January 1st, 2016 | Posted By: Magdalena Wszelaki | Posted in Adrenals, Anti-Candida, Entrees, Estrogen Dominance, Menopause, Recipes, Thyroid

Mushroom Leek Stir Fry

Mushroom Leek Stir Fry: A healthy alternative for your thyroid food diet.


A fast, super easy recipe, one of my total favorites. High in protein, so if you need to reduce your carbohydrate intake, this is a good source of healthy protein.

You know I love mushrooms for their taste and medicinal properties; they have cancer-preventing abilities, sugar-lowering, cholesterol-lowering, anti-viral properties and the ability to absorb heavy metals.

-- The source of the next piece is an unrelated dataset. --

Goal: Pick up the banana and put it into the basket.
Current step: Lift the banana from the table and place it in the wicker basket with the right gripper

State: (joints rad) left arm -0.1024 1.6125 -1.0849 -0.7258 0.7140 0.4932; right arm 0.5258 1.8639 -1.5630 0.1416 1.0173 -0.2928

Asians cook mushrooms as a strengthening tonic for recovering patients. This will make a great healthy alternative for your thyroid food diet.

Mushroom Leek Stir Fry
Prep time
Cook time
Total time
Serves: 6 servings
  • 3 cups oyster mushrooms (you can also use shiitake), sliced and roots removed
  • 1 cup sprouted beans (get them in a health store)
  • 1 onion, sliced thinly
  • 2 leeks, sliced to rings
  • 3 cloves of crushed garlic
  • 1 inch of minced ginger
  • 1 tsp cumin
  • 1 carrot, sliced
  • 5 oz (150g) rice noodles (omit if you are doing GAPS)
  • ½ cup soy (aka tamari) sauce (or coconut aminos if you are off soy)
  • ½ tsp chili
  • 1 tbsp coconut oil
How To Make
  1. Boil the rice noodles as per instructions given, set aside in cold water.
  2. Heat coconut oil, throw in cumin for 30 seconds till fragrant.
  3. Add onion, garlic and ginger and fry on high heat for 3 min.
  4. Add leeks and continue frying till slightly browned.
  5. Add mushrooms, sprouted beans and carrot, and stir fry till mushrooms become soft.
  6. Add soy sauce and chili.
  7. Add noodles and let the sauce bring all the ingredients together.
  8. Cook for 2 more minutes, stirring occasionally.
  9. Serve warm.
One of the great things about a stir fry is IMPROVISATION. Whatever you have in the fridge, just throw it in and it will blend in deliciously. Be brave, live wild!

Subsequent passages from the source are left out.